| EXERCISE OBJECTIVE |
From the line below that contains "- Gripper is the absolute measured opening" to the line that contains "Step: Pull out", repeat every line exactly, both ends included, and nothing else.

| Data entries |

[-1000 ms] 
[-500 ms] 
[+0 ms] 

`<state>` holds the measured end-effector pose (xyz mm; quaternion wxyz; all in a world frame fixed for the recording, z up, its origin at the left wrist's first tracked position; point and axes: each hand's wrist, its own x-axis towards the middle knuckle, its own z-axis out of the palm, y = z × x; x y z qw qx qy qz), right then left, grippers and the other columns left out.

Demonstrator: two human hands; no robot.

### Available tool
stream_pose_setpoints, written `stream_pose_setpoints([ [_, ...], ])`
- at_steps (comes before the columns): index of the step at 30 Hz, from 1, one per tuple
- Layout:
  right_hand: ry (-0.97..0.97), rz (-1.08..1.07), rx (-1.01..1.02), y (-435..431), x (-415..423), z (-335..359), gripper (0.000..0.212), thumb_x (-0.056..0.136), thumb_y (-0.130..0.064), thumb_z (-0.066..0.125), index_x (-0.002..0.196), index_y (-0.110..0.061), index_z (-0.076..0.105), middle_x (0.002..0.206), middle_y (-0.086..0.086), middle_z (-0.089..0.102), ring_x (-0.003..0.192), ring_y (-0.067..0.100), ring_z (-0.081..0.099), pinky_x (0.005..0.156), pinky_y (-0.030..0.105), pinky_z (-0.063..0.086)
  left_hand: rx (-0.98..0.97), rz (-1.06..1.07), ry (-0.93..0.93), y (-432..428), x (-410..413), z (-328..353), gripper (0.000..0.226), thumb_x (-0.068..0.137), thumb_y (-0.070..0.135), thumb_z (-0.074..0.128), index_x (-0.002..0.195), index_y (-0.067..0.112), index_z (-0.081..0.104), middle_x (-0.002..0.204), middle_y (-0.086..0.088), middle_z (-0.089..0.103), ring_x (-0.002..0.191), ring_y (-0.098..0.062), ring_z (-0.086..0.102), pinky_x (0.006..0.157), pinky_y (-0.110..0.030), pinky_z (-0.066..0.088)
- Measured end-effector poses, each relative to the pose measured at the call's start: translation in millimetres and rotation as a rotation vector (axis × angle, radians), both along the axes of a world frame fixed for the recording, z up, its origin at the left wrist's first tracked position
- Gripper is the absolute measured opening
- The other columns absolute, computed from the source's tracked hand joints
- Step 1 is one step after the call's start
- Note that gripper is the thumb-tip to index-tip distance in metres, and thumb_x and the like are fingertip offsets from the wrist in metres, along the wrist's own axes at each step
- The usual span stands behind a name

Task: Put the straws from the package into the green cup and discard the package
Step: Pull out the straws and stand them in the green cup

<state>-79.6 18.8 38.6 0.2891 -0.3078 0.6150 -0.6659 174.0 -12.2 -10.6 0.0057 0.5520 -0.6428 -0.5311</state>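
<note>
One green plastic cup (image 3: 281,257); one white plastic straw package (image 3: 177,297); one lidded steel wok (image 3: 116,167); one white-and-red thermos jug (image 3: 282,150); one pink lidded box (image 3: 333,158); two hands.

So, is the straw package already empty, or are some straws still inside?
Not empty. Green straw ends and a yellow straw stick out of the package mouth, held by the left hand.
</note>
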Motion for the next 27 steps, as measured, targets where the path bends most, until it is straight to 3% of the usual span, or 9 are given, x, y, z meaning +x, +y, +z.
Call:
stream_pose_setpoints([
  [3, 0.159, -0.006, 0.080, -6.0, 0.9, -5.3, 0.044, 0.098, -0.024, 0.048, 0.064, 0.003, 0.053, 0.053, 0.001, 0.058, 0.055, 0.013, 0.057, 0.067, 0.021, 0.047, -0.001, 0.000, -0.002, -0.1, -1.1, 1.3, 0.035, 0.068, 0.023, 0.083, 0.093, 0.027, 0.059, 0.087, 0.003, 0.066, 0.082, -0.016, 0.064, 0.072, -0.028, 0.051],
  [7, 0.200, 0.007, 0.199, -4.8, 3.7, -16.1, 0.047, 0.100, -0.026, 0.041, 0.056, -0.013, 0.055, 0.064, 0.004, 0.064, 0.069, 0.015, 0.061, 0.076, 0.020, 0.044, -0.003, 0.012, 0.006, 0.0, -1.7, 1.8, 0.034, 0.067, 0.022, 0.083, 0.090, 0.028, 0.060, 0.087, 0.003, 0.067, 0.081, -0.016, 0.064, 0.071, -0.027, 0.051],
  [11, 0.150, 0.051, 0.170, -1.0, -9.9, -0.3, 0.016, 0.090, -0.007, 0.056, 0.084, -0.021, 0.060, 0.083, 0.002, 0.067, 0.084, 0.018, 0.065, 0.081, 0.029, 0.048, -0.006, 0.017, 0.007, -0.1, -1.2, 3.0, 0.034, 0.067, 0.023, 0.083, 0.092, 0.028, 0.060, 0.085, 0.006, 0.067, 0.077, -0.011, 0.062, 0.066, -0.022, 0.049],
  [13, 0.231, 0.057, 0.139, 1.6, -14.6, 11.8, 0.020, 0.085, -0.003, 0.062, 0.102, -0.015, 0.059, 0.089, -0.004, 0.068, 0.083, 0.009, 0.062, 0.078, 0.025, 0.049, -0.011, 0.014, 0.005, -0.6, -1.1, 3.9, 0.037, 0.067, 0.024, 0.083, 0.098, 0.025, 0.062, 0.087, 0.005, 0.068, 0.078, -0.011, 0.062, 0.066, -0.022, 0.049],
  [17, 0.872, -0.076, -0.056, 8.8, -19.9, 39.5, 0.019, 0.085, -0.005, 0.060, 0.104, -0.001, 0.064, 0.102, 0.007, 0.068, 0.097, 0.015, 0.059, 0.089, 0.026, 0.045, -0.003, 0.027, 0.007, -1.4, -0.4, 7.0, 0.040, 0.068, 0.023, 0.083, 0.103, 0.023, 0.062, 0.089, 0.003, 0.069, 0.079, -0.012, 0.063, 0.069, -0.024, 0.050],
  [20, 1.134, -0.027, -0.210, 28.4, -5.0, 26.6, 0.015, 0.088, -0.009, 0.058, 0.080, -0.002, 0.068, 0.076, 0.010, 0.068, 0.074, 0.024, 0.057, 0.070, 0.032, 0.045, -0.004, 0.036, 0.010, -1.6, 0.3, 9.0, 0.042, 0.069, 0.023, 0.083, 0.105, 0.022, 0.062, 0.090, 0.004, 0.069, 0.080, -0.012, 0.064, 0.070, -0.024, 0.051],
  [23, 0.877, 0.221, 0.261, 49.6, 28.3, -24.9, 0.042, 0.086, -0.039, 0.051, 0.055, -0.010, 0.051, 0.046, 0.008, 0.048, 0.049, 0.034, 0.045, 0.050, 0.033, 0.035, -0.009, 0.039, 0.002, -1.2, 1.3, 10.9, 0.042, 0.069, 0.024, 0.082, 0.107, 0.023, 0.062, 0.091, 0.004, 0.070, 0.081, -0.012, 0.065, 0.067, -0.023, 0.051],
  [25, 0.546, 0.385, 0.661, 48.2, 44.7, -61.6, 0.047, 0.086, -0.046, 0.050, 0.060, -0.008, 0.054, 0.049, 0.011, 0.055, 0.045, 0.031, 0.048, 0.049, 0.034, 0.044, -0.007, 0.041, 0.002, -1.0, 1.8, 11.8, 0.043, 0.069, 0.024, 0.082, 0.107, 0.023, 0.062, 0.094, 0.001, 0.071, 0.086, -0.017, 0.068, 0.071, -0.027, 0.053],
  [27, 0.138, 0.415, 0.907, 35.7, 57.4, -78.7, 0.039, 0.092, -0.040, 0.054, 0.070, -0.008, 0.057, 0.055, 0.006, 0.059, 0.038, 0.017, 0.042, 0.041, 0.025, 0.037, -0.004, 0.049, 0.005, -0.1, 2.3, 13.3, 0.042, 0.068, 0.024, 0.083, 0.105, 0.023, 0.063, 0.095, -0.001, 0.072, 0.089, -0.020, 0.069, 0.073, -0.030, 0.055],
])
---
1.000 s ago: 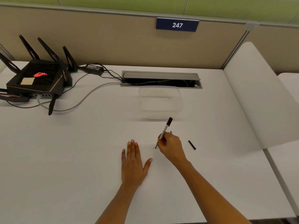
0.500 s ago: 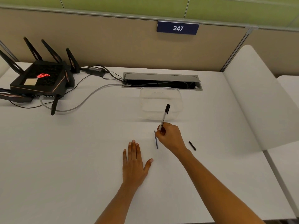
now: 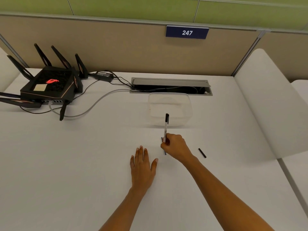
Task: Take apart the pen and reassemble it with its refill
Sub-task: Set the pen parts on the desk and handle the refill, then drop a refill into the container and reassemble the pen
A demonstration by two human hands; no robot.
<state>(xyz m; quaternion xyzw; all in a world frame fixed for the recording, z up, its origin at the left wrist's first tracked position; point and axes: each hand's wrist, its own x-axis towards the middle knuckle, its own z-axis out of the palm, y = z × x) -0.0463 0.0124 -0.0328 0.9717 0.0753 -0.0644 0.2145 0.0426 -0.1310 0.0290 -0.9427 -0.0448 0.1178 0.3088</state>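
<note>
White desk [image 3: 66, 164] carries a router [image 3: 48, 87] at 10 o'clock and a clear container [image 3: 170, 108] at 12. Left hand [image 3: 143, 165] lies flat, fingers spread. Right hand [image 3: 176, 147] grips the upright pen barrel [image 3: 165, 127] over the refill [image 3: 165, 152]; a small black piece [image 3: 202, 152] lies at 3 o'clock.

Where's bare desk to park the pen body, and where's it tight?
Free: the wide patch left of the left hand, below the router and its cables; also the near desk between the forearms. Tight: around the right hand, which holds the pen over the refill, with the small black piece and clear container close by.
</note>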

| RESULT FOR THIS TASK |
- Gripper is the absolute measured opening
- The other columns absolute, computed from the source's tracked hand joints
- Step 1 is one step after the call's start
- Note that gripper is the thumb-tip to index-tip distance in metres, and thumb_x and the like are fingertip offsets from the wrist in metres, along the wrist's own axes at each step
- The usual span stands behind a name

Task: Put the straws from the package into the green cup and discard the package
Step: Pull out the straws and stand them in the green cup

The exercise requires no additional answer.